Completed in 1996, this torsion structure was selected for a Millennium Product Award amid fierce competition, and connects the Barça Cafe in Catalan Square in Castlefield and the Quay Bar on the other bank. The sweeping dynamic curve of this structure is a product of the computer age, and its white paintwork contrasts dramatically with the red and dark blue brickwork of Castlefield’s older railway viaducts and canal wharfages all around it.

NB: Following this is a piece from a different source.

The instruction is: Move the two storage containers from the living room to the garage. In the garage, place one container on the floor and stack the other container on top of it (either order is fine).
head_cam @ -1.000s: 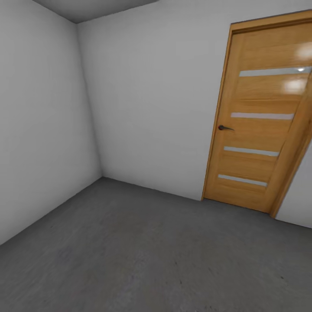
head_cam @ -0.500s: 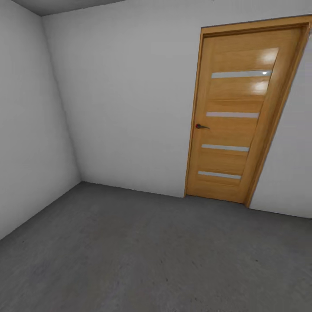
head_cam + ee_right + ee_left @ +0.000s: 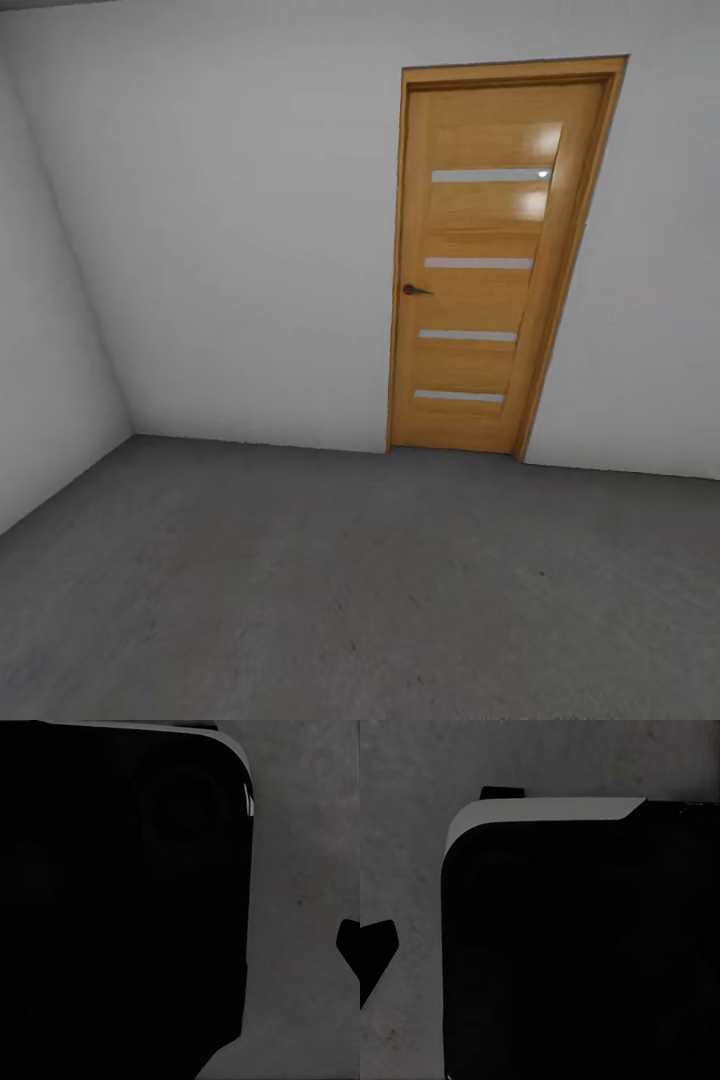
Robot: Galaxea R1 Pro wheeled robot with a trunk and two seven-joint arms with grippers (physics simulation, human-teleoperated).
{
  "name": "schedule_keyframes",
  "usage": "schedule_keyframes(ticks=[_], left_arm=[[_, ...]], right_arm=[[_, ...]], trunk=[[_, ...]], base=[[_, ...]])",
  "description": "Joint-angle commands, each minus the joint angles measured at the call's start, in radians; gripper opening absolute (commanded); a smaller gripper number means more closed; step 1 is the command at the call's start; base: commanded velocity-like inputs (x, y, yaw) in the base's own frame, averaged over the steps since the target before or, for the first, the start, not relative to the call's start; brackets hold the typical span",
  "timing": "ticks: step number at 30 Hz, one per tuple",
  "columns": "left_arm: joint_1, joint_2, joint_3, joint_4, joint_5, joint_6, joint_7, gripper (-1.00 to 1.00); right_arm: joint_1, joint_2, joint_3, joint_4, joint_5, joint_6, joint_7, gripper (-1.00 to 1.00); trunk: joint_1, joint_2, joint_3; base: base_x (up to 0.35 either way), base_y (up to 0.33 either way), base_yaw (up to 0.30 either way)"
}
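Garage: dark grey concrete floor below, pale grey walls, wooden door with frosted strips at about 1 o'clock, shut, handle at its left edge. Dark robot body over the concrete in the left wrist view; jaws' state: cannot tell for either arm.

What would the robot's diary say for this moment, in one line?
place: garage | ahead: closed wooden door in pale wall | floor: dark grey concrete | containers: none seen | wrist views: dark robot body above floor

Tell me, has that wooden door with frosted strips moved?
No. The wooden door with frosted strips keeps its place in the pale grey wall; the camera turned.
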Motion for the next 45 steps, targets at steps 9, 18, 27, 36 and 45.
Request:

It is a fitting centrepiece for the renewal of the Castlefield area of the City of Manchester, and offers the best of 20th century design and engineering while complementing the seven established bridges at the site which cover 200 years of history.
St Mary’s Parsonage, Salford Designed by the Spanish engineer Doctor Santiago Calatrava and completed in 1995, Trinity Bridge marks another major inner city regeneration, this time over the River Irwell, which has always marked the invisible border between the Cities of Salford and Manchester.
The whole structure rests on one single 40 foot pylon – a kind of tent pole – leaned over at a rakish angle, from which the suspending tension cables hang down to suspend the footbridge deck beneath. Its sculptural appearance and white paintwork inject a striking elegance in an area that has long awaited such a development. This area was a dark, dank, long neglected back end to the city, the such a new development has resurrected the area, especially with the ongoing construction of the new Lowry Hotel on the Salford bank of the river. Also on this bank at the end of the bridge is a substantial riverside piazza with gardens and benches offering a welcoming pleasant recreational area for surrounding business workers. This was a joint project between Salford City Council and Salford Pheonix, and was formally opened by the Lord Mayors of Salford and Manchester, symbolising a new and important link between the two cities.
Salford Quays Opposite the Lowry Art Gallery/Centre, this remarkable footbridge, linking Salford to Trafford across the Quays, was designed by W Middleton of Parkman Limited and the main engineering contractors were Christiani and Neilsen; it was completed in 2000 – hence the ‘Millennium’ Bridge. It crosses the Manchester Ship canal near its terminus at the old Manchester Docks, and conveys foot passengers over to Wharfside Road, where the new Imperial War Museum North (by Daniel Libeskind) was opened in July 2002. Its four giant piers each winch the road deck high into the air to provide adequate clearance for large ships to pass beneath into the old Dock area and the redeveloped Lowry Designer Outlet shopping centre.
Hulme Arch Bridge
Stretford Road, Hulme, Manchester 13 This dramatic road bridge was designed by Chris Wilkinson Architects, completed in 1990 and engineered by Ove Arup & Partners. Hulme Arch Bridge was one of Manchester’s first new bridges of modern times, created to span the busy Princess Road/Princess Parkway arterial road south of the city centre on its way to Wythenshawe, the M60 and M56 Motorways and Manchester Airport. It stands about 1 mile due south of the city centre.
It has a single span arch which rises almost 30 yards above the carriageway and spans 50 metres in a diagonal formation. Spiralled steel cables suspend the road deck from the arch. In the past few decades, Hulme had become a rather run-down and somewhat controversial district of Manchester – first for the wholesale demolition of its 19th century slum dwellings, then in the 1960s for the construction of huge monolithic concrete high rise tenements which became known as “Fort Hulme”. All kinds of social and economic problems ensued, and it had gained a rising crime-based reputation. Hulme was top go through a second regeneration as the 30 year old concrete structures were removed in the early 1990s. This fine bridge in many ways typifies the corporation’s aspiration to remove the stigma that the area had come to represent, and to replace it with a new, inspirational, elegant and optimistic edifice on the main approach to Hulme.